▶ [Your task]:
Output the lines below exactly, please, from the first line until the line with "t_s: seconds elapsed", counting both.

Source information Block Start

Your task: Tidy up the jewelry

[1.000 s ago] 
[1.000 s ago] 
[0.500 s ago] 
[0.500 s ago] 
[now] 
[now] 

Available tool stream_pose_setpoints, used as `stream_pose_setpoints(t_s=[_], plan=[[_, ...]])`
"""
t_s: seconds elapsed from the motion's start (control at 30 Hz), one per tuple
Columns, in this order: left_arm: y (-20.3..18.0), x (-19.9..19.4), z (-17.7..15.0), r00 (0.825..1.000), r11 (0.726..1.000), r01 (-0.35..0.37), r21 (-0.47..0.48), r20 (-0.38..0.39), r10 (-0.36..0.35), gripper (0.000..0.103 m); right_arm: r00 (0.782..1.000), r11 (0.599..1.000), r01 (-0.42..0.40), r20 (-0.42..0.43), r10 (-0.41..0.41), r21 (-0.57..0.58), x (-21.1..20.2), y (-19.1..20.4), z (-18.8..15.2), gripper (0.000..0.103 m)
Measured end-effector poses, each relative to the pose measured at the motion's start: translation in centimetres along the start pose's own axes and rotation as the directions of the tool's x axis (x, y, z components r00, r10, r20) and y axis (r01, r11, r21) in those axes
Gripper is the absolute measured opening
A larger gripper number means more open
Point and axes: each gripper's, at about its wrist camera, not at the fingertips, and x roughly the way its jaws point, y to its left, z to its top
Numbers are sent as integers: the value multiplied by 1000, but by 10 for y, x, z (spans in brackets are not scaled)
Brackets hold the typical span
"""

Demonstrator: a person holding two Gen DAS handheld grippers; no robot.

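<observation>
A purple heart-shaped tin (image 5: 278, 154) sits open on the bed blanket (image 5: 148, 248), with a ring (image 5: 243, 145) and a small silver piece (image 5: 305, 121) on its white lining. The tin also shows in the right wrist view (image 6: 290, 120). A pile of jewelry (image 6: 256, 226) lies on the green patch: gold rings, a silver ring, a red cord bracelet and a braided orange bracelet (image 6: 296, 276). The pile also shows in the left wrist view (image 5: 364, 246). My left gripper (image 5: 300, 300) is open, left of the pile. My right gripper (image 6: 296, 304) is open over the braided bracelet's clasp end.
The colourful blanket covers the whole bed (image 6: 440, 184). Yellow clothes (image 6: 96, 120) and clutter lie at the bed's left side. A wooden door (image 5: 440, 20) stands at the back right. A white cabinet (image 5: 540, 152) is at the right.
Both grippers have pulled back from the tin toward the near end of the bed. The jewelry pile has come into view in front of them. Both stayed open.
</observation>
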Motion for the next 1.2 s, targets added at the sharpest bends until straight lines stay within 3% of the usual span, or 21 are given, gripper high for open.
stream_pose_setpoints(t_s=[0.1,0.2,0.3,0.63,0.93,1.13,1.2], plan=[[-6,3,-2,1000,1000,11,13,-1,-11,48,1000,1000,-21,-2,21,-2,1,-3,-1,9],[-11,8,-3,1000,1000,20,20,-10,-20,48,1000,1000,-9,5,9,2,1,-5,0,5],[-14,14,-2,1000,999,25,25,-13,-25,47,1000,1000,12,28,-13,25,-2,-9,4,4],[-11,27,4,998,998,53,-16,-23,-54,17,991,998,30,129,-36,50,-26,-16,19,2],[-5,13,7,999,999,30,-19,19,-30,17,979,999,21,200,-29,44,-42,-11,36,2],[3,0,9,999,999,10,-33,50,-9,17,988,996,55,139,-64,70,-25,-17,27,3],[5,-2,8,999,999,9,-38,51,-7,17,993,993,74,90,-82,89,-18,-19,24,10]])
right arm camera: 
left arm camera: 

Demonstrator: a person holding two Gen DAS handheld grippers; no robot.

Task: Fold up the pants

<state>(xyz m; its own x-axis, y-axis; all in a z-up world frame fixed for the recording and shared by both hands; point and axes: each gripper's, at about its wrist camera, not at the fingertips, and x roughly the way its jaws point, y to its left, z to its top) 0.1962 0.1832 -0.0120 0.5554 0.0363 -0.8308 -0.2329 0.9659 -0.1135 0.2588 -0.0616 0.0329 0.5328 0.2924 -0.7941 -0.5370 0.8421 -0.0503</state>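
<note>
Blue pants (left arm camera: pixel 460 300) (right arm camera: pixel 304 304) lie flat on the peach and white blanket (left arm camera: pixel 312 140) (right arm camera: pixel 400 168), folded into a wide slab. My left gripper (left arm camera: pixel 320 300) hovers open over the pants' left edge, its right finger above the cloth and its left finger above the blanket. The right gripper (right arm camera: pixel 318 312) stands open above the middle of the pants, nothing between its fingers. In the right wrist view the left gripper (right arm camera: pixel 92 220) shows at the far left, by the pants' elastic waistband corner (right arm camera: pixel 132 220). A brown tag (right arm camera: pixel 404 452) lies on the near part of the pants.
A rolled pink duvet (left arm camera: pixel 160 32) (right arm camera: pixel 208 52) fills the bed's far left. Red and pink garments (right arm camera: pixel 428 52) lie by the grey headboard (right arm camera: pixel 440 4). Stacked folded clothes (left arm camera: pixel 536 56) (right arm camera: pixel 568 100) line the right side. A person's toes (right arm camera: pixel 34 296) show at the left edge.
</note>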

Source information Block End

▶ [Result below]:
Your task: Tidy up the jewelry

[1.000 s ago] 
[1.000 s ago] 
[0.500 s ago] 
[0.500 s ago] 
[now] 
[now] 

Available tool stream_pose_setpoints, used as `stream_pose_setpoints(t_s=[_], plan=[[_, ...]])`
"""
t_s: seconds elapsed from the motion's start (control at 30 Hz), one per tuple

Nothing else is required to finish the exercise.